Let $f:K\subset R^n \rightarrow R$ be a continous function and $K$ a compact set
Proof the following statement about the lebesgue integral.
$$\int_K fd\lambda =\lambda(K)f(\epsilon)$$ for some $\epsilon \in K.$
I am stuck with this problem and would appreciate a hint
On
This is false without assuming something about $K$, for example that $K$ is connected. For example, let $K=[0,1]\cup[2,3]\subset\mathbb R$ and let $f=0$ on $[0,1]$, $f=1$ on $[2,3]$. Then $\int_K f=\frac12\lambda(K)$, but there is no $\epsilon$ with $f(\epsilon)=\frac12$. (Or maybe you meant to say $f:\mathbb R^n\to \mathbb R$?)
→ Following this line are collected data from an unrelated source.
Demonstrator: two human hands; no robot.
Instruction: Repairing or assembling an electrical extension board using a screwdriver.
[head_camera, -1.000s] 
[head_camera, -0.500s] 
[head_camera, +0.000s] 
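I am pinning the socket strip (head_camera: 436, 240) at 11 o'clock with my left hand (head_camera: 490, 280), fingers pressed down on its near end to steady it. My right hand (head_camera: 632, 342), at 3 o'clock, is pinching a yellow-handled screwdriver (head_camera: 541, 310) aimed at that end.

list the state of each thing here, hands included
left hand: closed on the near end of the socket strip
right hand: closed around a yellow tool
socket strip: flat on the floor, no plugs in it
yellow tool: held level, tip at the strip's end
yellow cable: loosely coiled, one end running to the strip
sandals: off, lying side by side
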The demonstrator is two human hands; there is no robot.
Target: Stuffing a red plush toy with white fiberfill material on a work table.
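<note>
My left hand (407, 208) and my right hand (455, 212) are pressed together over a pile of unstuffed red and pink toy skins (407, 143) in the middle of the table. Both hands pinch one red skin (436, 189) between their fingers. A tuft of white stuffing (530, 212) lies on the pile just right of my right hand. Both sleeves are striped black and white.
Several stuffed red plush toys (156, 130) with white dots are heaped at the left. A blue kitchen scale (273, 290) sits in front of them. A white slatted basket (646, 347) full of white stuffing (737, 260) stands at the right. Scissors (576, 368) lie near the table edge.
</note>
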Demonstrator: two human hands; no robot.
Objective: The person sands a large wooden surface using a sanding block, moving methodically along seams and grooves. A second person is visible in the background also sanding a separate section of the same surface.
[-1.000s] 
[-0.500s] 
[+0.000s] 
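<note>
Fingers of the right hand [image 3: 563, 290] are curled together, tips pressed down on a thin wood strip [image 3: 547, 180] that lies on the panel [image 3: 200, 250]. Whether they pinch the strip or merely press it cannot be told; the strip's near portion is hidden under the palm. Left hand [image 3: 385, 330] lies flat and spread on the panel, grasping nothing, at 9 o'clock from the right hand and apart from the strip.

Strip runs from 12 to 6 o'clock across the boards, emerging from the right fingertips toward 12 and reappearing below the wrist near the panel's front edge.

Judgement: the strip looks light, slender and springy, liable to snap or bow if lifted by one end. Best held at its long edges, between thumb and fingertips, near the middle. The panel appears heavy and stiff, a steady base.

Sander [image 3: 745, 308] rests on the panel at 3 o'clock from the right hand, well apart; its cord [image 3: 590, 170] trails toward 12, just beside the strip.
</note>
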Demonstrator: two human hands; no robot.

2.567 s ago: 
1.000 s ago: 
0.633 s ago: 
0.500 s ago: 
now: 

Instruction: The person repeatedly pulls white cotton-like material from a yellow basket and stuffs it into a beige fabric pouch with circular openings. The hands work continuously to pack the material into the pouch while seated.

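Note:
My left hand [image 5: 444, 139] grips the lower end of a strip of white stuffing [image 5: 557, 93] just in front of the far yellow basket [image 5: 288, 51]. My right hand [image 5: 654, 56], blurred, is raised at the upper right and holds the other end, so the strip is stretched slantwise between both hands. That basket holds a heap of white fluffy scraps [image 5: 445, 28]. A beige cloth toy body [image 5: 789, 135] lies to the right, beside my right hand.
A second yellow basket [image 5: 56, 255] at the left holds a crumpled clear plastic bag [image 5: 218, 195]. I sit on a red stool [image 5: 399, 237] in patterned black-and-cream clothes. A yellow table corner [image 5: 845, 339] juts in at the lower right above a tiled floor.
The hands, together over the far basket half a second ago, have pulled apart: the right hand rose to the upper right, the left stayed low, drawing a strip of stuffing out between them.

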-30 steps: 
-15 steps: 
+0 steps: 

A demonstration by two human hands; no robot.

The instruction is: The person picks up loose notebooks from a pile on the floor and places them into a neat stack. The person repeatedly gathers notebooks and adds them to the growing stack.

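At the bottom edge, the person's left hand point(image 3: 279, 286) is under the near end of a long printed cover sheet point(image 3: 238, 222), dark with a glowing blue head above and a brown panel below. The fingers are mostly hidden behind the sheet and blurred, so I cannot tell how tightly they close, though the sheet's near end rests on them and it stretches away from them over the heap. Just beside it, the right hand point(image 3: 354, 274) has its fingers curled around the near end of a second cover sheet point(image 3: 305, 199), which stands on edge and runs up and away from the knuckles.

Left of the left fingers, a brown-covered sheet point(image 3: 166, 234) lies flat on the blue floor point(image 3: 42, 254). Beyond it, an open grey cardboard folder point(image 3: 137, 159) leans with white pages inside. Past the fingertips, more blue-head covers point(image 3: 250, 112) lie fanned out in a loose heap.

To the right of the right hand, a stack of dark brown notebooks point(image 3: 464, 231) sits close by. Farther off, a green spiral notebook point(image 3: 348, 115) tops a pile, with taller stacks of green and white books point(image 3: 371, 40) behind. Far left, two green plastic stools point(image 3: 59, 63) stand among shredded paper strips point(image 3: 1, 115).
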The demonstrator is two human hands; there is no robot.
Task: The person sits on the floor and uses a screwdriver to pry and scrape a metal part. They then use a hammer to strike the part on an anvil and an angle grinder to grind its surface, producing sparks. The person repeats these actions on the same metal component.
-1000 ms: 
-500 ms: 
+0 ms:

$\lambda(K)\min f\leq\displaystyle\int_{K}fd\lambda\leq\lambda(K)\max f$, so by $\min f\leq\dfrac{1}{\lambda(K)}\displaystyle\int_{K}fd\lambda\leq\max f$, by Intermediate Value Theorem, there is some $\epsilon\in[m,M]$ such that $f(\epsilon)=\dfrac{1}{\lambda(K)}\displaystyle\int_{K}fd\lambda$, here $f(m)=\min f$, $f(M)=\max f$.
If $\lambda(K)=0$, then the integral is zero, and $\epsilon$ can be taken arbitrarily.
The above proof is valid for one-dimensional and when $K$ is connected. For higher dimension, there is no such $[m,M]$, but we still can make use of Intermediate Value Theorem if $K$ is connected.